Reste à savoir si Christine Lagarde a un appétit présidentiel suffisamment gros pour se lancer dans la future primaire qui aura lieu à droite en 2016. Dans le premier cercle, le sujet n'est absolument pas tabou. "Évidemment, on en parle entre nous, entre anciens collaborateurs, entre amis. Certains disent qu'elle n'aime pas la petite politique et qu'elle n'aura pas envie d'y aller. D'autres se disent aussi qu'elle en a toutes les compétences, et que ce serait une chance formidable pour notre pays", explique à francetv info l'une de ses anciennes conseillères.
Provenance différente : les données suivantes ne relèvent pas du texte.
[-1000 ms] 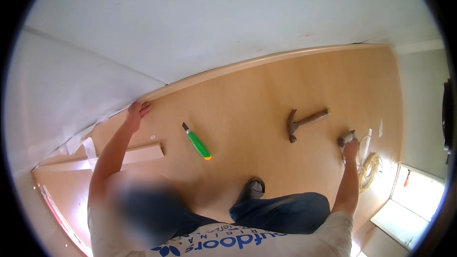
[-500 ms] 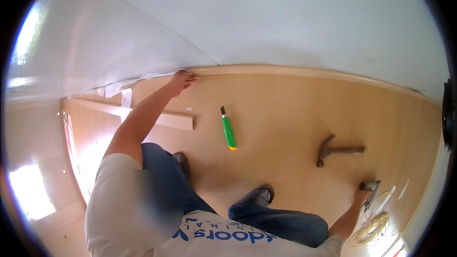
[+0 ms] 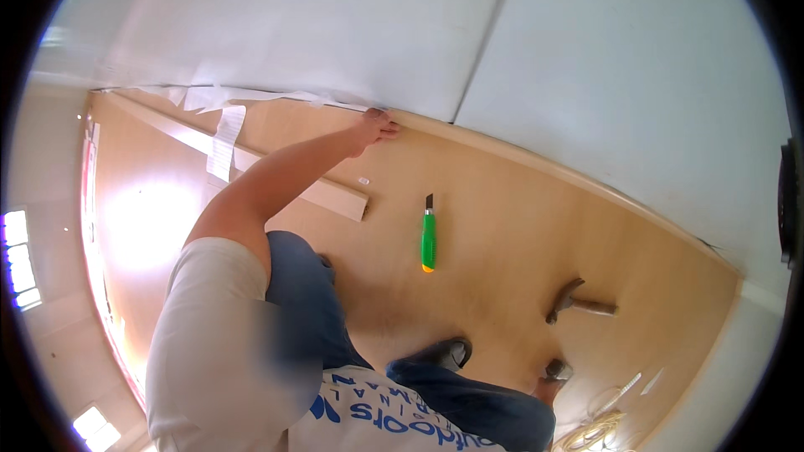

Un autre proche de Christine Lagarde assure que certains de ses ex-collaborateurs en ont discuté directement avec elle : "Quand on lui parle de 2017, elle se marre. A chacun d'en déduire ce qu'il veut !" D'autant que depuis Washington, tout ça peut lui paraître très éloigné. Ses brefs passages en France (à raison d'un par mois en moyenne) sont davantage consacrés à la famille – à Marseille, en Corse ou en Normandie – plutôt qu'à la politique. Et puis Christine Lagarde sait qu'elle reste visée par une enquête de la Cour de justice de la République (CJR) pour "complicité de faux" et "complicité de détournement de biens publics" dans le cadre de l'affaire Tapie-Crédit Lyonnais. Des soupçons passibles de dix ans de prison et 150 000 euros d'amende.
Son mandat à la tête du FMI, lui, se terminera en juin 2016. "Si elle décide d'y aller et que la primaire se tient à l'automne 2016 sur le modèle du PS, ce sera le timing parfait", pronostique l'un de ses amis. "Mais ce mandat est renouvelable", a également fait remarquer la principale intéressée en octobre lors d'un passage à Paris. Façon de dire que tout est possible, et que rien n'est exclu.